In Dounias’ view, referring students to the SDC is not enough.

 “The problem I’m hearing from disabled and immunocompromised students is that they are going to the Student Disability Center and either being ignored or they are not getting the accommodations that they need,” Dounias said. 

Prior to the pandemic, Billeci said requests for this type of accommodation were considered very unusual.

“We are really busy and still want students to contact us,” Billeci said. “Contact us early, there is a lot more to it than people realize.” 

Another reason Tucker stated the Academic Senate does not allow for dual modality is the increased workload for instructors. 

“To put it simply, dual-modality instruction is often not pedagogically sound, and it is unreasonable to ask instructors to essentially teach two courses at once,” Tucker stated in an email. “That said, we recognize that adapting back to in-person instruction will take time, so we’ve continued to encourage instructors to provide recordings of their classes, avoid attendance-based grading, use final exam flexibilities where applicable, etc., to aid the transition.”

Dounias said they hope instructors are provided adequate training to allow for dual modality format courses in the future. 

“The UC should give training if possible on how to educate online properly,” Dounias said.

On Jan. 24, Chancellor Gary May stated in an announcement that instructors can opt in to a program that allows the university to hire student workers to record and upload lectures.

Amos Hammar, a doctoral candidate in Education at Aspen University and the customer success representative at UC Davis, is currently working on a dissertation about students in hybrid, remote and dual modality education.

According to them, the focus on going back to in-person instruction is on healthy students and not students from diverse backgrounds or students with disabilities.

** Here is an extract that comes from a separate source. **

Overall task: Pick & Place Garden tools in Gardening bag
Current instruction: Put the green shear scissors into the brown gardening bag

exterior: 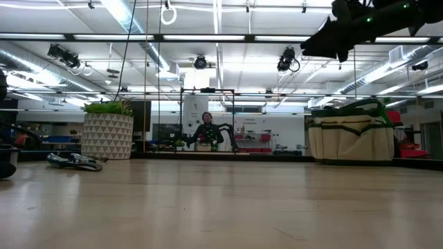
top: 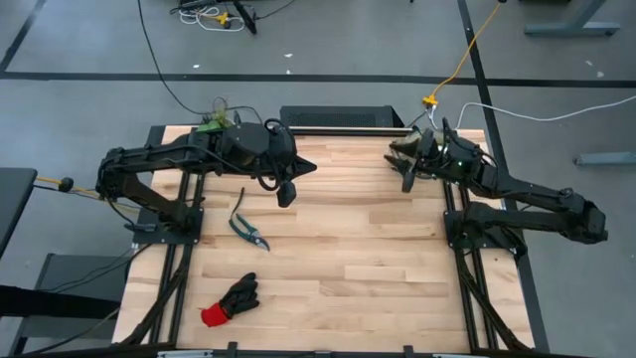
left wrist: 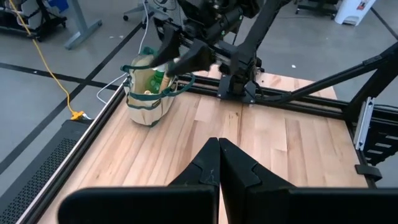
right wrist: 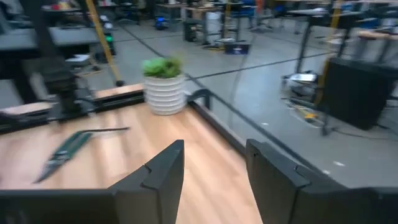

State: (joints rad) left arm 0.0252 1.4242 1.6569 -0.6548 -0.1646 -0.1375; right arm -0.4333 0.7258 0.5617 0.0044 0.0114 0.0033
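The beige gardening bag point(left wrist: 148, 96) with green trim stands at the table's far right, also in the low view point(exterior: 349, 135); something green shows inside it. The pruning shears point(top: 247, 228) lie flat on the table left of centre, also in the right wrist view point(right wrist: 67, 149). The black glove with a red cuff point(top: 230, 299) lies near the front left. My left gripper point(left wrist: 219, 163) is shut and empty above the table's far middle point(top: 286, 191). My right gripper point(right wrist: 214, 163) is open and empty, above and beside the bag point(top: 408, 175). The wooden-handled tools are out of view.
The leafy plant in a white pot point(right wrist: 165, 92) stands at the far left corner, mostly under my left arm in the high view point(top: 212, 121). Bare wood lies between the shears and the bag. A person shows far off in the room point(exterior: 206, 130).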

“A lot of people in those minority groups enjoy the social part of online learning because it gives them equity and a voice,” Hammar said. “When you are in a brick and mortar course — I’ve been there, I’m a minority — I tend to withdraw from the main discussion because people who are not in the minority control the environment.”

As a part of their research on remote instruction, Hammar produced a survey that consists of a brief questionnaire followed by an optional focus group. The survey is open to students until April.

Michael Albrecht, a student auditor in biology, said he thinks there should be hybrid options but disagreed that the walkout was the right approach. 

“It’s just kind of disruptive and I think the best option would be direct communication,” Albrecht said. “You should talk one-on-one with a professor about it and explain why you are having doubts about going in person.”

adnan Minasian, a third-year Native American studies student and one of the organizers of a petition requesting hybrid options on behalf of students, said that for them, providing options allows students to learn in an environment that works best for them and best meets their educational needs. 

“I’ve been learning about a lot of the disability activism that’s been going on, and it’s been going on since before COVID […] because disabled people have always needed online options,” Minasian said.